What Is Voice Agent Quality Index? FutureAGI Guide (2026)

What Is Voice Agent Quality Index?

Voice Agent Quality Index (VAQI) is a composite voice-AI metric that rolls multiple per-call signals into a single 0-100 score. The signals usually include ASR accuracy, transcript faithfulness, time-to-first-audio, turn-timing accuracy, conversation resolution, and audio quality. It is a voice-AI release-readiness number that product, SRE, and reliability teams use to compare agent variants, call cohorts, or providers in one place. FutureAGI builds VAQI-style scores by aggregating standard evaluators with AggregatedMetric, then wiring the bundle through LiveKitEngine simulations and traceAI:livekit production traces.

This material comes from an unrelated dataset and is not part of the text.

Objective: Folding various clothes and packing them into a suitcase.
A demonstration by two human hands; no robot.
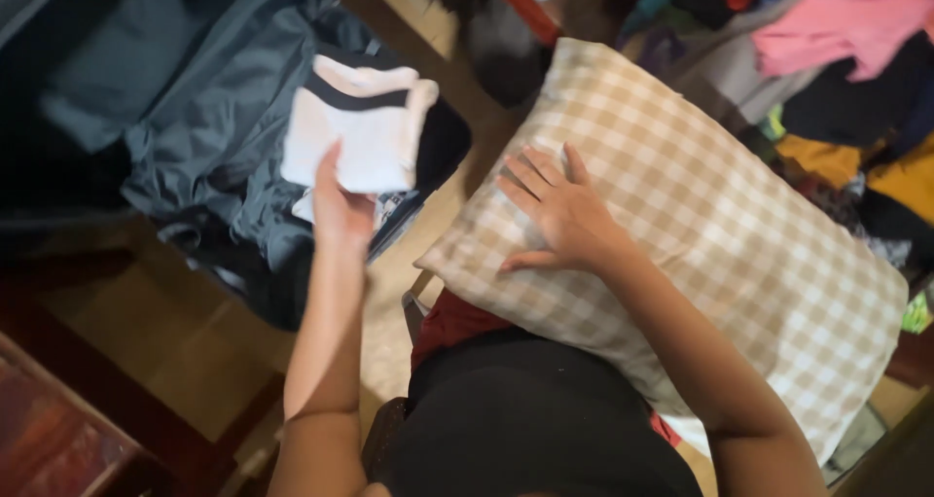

Why VAQI Matters in Production Voice Agent Systems

A voice agent has at least five failure surfaces: bad transcripts, bad turn timing, bad latency, bad TTS audio, and bad resolution. Tracking each metric separately is correct for engineers but confusing for product owners and execs. A composite score is how teams answer “is the agent better today than last week?” without a 30-row table.

The risks are also real. A composite score that hides a regression on one component is dangerous. If a new TTS provider improves audio quality but drops ASR accuracy on noisy callers, a careless VAQI definition can show “no change” while real users hang up. Engineers see this as a benchmark win that does not match support tickets; SREs see no change in dashboards while p99 latency creeps up; product owners trust the green number too long.

In 2026 agentic voice stacks, VAQI also has to absorb tool-use accuracy and multi-step reasoning. A pure transcript metric does not capture that the agent picked the wrong API. A useful VAQI weights resolution and tool accuracy alongside acoustic and latency signals. FutureAGI treats VAQI as a reporting layer above per-call evaluators, never as a replacement for them.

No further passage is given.